Problem: Once the line containing "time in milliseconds" has been copied, stop; copy every line before it exactly, beginning with the first line of the material below.

..........

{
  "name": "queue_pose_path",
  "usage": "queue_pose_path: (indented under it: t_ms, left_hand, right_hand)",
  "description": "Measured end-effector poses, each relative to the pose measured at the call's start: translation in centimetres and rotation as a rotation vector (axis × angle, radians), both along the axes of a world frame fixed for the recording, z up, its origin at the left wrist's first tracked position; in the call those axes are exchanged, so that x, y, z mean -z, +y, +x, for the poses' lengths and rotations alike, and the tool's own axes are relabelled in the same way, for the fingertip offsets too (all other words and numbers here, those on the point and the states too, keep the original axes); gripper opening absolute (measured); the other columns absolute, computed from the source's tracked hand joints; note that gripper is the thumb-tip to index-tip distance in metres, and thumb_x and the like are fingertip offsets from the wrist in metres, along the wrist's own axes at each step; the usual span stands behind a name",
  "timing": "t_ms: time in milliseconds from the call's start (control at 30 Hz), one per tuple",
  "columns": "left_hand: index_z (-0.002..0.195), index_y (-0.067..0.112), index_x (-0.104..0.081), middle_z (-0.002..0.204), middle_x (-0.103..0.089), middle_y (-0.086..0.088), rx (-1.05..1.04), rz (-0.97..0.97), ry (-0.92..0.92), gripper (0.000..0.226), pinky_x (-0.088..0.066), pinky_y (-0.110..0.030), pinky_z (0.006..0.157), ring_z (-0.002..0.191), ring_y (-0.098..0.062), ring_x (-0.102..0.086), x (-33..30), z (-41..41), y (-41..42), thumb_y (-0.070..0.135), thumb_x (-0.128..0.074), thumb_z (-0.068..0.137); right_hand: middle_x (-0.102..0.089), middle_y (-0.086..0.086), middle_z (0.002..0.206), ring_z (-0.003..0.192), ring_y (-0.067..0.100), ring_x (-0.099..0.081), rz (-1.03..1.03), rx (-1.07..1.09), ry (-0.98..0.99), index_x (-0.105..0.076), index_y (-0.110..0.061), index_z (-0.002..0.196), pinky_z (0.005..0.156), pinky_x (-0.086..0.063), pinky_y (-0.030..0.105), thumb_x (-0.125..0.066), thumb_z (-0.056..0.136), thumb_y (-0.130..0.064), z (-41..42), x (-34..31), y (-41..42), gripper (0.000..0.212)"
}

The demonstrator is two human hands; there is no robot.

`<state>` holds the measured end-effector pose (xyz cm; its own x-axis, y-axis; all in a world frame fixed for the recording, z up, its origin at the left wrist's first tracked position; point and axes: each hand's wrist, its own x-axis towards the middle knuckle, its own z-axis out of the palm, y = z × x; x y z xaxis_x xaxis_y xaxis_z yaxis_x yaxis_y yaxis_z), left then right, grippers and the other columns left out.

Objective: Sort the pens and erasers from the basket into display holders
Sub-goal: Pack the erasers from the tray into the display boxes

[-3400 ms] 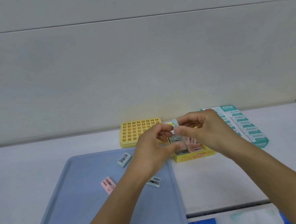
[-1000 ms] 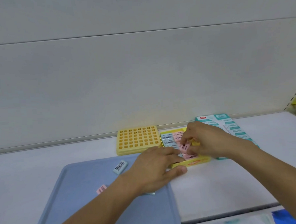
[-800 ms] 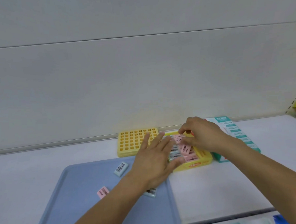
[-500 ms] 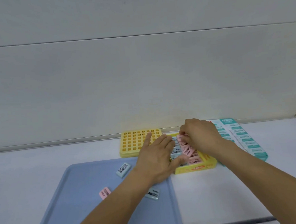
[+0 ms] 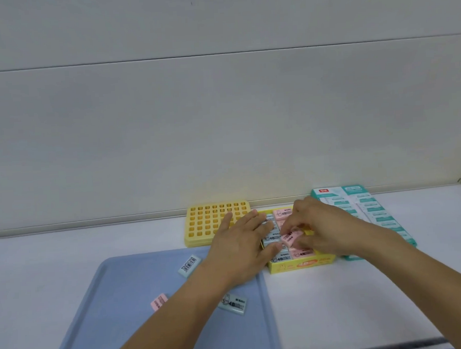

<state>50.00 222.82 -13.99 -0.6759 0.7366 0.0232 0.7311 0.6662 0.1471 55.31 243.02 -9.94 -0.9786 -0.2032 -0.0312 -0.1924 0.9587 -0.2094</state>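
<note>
Presently right hand (image 5: 324,229) pinches a pink eraser (image 5: 291,238) tilted over the yellow eraser box (image 5: 301,265); left hand (image 5: 241,249), fingers straight, rests against the box's left side; three loose erasers lie on the blue tray (image 5: 119,313)

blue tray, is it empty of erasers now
No, three loose erasers lie on the blue tray: a blue one, a pink one and another blue one.

grid holder (image 5: 217,221) left of grip | eraser box (image 5: 301,265) under grip | tray (image 5: 124,313) near-left, three erasers on it | long box (image 5: 370,212) right
</note>
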Motion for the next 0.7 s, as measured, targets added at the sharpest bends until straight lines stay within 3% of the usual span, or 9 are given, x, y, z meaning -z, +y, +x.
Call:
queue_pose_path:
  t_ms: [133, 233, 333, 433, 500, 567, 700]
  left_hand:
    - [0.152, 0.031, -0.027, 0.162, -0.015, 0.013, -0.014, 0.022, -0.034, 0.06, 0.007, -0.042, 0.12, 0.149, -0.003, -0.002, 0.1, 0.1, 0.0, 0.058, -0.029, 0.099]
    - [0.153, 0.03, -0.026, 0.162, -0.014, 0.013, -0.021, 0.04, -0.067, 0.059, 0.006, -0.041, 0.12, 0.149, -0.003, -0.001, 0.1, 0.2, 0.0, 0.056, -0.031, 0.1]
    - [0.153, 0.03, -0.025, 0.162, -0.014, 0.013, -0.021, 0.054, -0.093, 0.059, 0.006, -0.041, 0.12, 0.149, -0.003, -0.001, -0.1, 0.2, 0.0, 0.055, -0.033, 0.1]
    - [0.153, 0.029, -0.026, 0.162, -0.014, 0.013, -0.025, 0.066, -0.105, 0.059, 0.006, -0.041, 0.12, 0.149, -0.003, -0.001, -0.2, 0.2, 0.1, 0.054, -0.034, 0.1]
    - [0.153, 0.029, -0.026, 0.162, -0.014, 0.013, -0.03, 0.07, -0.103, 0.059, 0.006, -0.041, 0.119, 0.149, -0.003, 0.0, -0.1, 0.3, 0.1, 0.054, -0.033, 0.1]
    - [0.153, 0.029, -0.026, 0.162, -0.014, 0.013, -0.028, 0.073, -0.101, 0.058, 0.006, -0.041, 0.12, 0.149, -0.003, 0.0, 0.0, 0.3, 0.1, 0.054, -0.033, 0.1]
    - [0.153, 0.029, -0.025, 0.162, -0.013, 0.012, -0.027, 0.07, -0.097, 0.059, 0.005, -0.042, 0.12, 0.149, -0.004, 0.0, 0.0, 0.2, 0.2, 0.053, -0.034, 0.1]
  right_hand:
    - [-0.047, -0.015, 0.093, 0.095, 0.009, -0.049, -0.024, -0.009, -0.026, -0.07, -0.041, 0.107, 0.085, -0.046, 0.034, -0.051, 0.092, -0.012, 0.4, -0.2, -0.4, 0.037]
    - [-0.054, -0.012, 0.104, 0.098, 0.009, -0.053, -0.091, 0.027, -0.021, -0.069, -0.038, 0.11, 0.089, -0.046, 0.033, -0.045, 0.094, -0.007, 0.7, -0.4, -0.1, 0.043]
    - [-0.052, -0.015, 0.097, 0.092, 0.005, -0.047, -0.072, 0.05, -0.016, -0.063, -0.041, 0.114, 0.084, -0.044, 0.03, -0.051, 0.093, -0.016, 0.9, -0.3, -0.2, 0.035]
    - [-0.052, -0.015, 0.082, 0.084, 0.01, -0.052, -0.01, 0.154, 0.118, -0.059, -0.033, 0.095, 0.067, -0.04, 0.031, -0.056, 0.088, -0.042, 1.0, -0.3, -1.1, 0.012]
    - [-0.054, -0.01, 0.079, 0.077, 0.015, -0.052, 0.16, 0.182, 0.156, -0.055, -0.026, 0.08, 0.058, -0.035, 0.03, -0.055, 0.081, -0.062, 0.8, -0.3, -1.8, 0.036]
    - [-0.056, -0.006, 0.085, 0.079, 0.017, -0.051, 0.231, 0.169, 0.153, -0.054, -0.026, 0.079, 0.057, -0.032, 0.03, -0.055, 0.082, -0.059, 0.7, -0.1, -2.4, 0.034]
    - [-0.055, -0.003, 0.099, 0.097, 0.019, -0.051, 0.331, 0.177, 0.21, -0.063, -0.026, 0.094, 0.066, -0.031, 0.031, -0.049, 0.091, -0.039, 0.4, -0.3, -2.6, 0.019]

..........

Task output:
{
  "name": "queue_pose_path",
  "usage": "queue_pose_path: (indented under it: t_ms, left_hand, right_hand)",
  "description": "Measured end-effector poses, each relative to the pose measured at the call's start: translation in centimetres and rotation as a rotation vector (axis × angle, radians), both along the axes of a world frame fixed for the recording, z up, its origin at the left wrist's first tracked position; in the call those axes are exchanged, so that x, y, z mean -z, +y, +x, for the poses' lengths and rotations alike, and the tool's own axes are relabelled in the same way, for the fingertip offsets too (all other words and numbers here, those on the point and the states too, keep the original axes); gripper opening absolute (measured); the other columns absolute, computed from the source's tracked hand joints; note that gripper is the thumb-tip to index-tip distance in metres, and thumb_x and the like are fingertip offsets from the wrist in metres, along the wrist's own axes at each step; the usual span stands behind a name",
  "timing": "t_ms: time in milliseconds from the call's start (control at 30 Hz), one per tuple",

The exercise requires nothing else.